** Task objective **
Each line below should be copied exactly as it stands.
[Data to examine — start]
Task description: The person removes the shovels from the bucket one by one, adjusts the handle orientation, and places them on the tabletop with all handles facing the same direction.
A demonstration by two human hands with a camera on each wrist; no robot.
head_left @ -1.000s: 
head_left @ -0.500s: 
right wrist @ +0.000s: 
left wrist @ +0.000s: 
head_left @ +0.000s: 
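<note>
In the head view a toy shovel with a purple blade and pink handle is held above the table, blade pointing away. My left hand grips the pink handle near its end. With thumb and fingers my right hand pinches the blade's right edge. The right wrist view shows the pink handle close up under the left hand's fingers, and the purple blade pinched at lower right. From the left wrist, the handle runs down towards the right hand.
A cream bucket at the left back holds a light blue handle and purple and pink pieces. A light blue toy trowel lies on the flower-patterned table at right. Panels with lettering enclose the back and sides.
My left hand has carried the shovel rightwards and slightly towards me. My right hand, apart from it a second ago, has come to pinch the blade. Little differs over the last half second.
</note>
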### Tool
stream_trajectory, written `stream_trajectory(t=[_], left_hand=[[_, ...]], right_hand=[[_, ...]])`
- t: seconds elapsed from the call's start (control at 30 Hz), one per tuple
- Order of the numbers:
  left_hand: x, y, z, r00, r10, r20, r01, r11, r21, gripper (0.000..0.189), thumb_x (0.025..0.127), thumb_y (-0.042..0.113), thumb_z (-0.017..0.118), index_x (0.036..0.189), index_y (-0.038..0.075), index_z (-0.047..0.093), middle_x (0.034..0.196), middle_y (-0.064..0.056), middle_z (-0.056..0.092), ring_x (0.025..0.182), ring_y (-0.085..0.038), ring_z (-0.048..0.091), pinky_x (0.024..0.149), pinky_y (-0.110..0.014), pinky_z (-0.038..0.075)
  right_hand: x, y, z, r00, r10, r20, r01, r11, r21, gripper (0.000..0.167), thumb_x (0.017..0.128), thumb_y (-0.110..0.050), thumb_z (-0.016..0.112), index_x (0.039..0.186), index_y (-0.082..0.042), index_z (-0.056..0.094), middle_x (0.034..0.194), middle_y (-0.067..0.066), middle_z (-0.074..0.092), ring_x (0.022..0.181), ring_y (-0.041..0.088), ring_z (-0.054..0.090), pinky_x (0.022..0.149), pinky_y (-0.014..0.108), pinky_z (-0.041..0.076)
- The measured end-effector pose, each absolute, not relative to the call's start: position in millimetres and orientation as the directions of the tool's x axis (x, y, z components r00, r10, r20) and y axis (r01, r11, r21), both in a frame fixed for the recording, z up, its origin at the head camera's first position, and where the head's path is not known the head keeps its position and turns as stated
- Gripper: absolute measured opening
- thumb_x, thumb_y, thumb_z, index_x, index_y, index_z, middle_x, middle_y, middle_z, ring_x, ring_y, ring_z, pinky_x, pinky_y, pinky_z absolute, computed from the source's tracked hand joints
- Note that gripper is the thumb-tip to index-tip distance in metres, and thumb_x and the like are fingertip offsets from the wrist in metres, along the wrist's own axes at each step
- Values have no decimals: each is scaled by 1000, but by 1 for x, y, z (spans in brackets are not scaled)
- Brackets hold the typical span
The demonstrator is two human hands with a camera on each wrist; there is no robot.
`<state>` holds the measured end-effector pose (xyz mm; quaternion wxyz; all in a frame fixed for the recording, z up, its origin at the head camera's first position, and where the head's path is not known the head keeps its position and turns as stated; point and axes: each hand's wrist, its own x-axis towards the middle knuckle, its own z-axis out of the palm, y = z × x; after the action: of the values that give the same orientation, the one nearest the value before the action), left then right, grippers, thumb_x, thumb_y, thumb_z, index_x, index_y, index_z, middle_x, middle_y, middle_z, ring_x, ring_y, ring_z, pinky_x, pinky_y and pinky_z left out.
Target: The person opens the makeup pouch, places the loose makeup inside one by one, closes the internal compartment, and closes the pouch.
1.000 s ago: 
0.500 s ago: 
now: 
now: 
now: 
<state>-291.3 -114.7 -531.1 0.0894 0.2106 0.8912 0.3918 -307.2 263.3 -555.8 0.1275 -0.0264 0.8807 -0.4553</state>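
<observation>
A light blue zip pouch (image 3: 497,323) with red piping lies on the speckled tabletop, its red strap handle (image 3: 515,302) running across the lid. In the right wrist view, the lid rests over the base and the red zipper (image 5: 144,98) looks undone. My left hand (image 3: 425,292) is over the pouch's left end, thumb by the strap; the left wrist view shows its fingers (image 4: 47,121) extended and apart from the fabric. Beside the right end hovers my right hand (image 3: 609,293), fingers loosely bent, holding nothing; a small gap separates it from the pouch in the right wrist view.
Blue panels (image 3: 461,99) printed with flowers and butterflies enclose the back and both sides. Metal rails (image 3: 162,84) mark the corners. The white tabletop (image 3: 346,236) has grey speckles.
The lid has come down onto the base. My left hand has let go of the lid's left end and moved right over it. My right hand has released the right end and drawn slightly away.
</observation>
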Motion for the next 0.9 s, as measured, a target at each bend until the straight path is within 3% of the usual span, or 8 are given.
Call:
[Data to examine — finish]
** Reply to the exercise **
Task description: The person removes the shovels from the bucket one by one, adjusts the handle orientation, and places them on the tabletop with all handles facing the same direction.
A demonstration by two human hands with a camera on each wrist; no robot.
head_left @ -1.000s: 
head_left @ -0.500s: 
right wrist @ +0.000s: 
left wrist @ +0.000s: 
head_left @ +0.000s: 
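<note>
In the head view a toy shovel with a purple blade and pink handle is held above the table, blade pointing away. My left hand grips the pink handle near its end. With thumb and fingers my right hand pinches the blade's right edge. The right wrist view shows the pink handle close up under the left hand's fingers, and the purple blade pinched at lower right. From the left wrist, the handle runs down towards the right hand.
A cream bucket at the left back holds a light blue handle and purple and pink pieces. A light blue toy trowel lies on the flower-patterned table at right. Panels with lettering enclose the back and sides.
My left hand has carried the shovel rightwards and slightly towards me. My right hand, apart from it a second ago, has come to pinch the blade. Little differs over the last half second.
</note>
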### Tool
stream_trajectory, written `stream_trajectory(t=[_], left_hand=[[_, ...]], right_hand=[[_, ...]])`
- t: seconds elapsed from the call's start (control at 30 Hz), one per tuple
- Order of the numbers:
  left_hand: x, y, z, r00, r10, r20, r01, r11, r21, gripper (0.000..0.189), thumb_x (0.025..0.127), thumb_y (-0.042..0.113), thumb_z (-0.017..0.118), index_x (0.036..0.189), index_y (-0.038..0.075), index_z (-0.047..0.093), middle_x (0.034..0.196), middle_y (-0.064..0.056), middle_z (-0.056..0.092), ring_x (0.025..0.182), ring_y (-0.085..0.038), ring_z (-0.048..0.091), pinky_x (0.024..0.149), pinky_y (-0.110..0.014), pinky_z (-0.038..0.075)
  right_hand: x, y, z, r00, r10, r20, r01, r11, r21, gripper (0.000..0.167), thumb_x (0.017..0.128), thumb_y (-0.110..0.050), thumb_z (-0.016..0.112), index_x (0.039..0.186), index_y (-0.082..0.042), index_z (-0.056..0.094), middle_x (0.034..0.194), middle_y (-0.067..0.066), middle_z (-0.074..0.092), ring_x (0.022..0.181), ring_y (-0.041..0.088), ring_z (-0.054..0.090), pinky_x (0.022..0.149), pinky_y (-0.014..0.108), pinky_z (-0.041..0.076)
- The measured end-effector pose, each absolute, not relative to the call's start: position in millimetres and orientation as the directions of the tool's x axis (x, y, z components r00, r10, r20) and y axis (r01, r11, r21), both in a frame fixed for the recording, z up, its origin at the head camera's first position, and where the head's path is not known the head keeps its position and turns as stated
- Gripper: absolute measured opening
- thumb_x, thumb_y, thumb_z, index_x, index_y, index_z, middle_x, middle_y, middle_z, ring_x, ring_y, ring_z, pinky_x, pinky_y, pinky_z absolute, computed from the source's tracked hand joints
- Note that gripper is the thumb-tip to index-tip distance in metres, and thumb_x and the like are fingertip offsets from the wrist in metres, along the wrist's own axes at each step
- Values have no decimals: each is scaled by 1000, but by 1 for x, y, z (spans in brackets are not scaled)
- Brackets hold the typical span
The demonstrator is two human hands with a camera on each wrist; there is no robot.
`<state>` holds the measured end-effector pose (xyz mm; quaternion wxyz; all in a frame fixed for the recording, z up, its origin at the head camera's first position, and where the head's path is not known the head keeps its position and turns as stated; point and axes: each hand's wrist, its own x-axis towards the middle knuckle, its own z-axis out of the palm, y = z × x; after the action: of the values that give the same orientation, the one nearest the value before the action), left then right, grippers, thumb_x, thumb_y, thumb_z, index_x, index_y, index_z, middle_x, middle_y, middle_z, ring_x, ring_y, ring_z, pinky_x, pinky_y and pinky_z left out.
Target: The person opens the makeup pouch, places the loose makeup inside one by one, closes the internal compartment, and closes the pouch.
1.000 s ago: 
0.500 s ago: 
now: 
now: 
now: 
<state>-291.3 -114.7 -531.1 0.0894 0.2106 0.8912 0.3918 -307.2 263.3 -555.8 0.1275 -0.0264 0.8807 -0.4553</state>
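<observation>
A light blue zip pouch (image 3: 497,323) with red piping lies on the speckled tabletop, its red strap handle (image 3: 515,302) running across the lid. In the right wrist view, the lid rests over the base and the red zipper (image 5: 144,98) looks undone. My left hand (image 3: 425,292) is over the pouch's left end, thumb by the strap; the left wrist view shows its fingers (image 4: 47,121) extended and apart from the fabric. Beside the right end hovers my right hand (image 3: 609,293), fingers loosely bent, holding nothing; a small gap separates it from the pouch in the right wrist view.
Blue panels (image 3: 461,99) printed with flowers and butterflies enclose the back and both sides. Metal rails (image 3: 162,84) mark the corners. The white tabletop (image 3: 346,236) has grey speckles.
The lid has come down onto the base. My left hand has let go of the lid's left end and moved right over it. My right hand has released the right end and drawn slightly away.
</observation>
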Motion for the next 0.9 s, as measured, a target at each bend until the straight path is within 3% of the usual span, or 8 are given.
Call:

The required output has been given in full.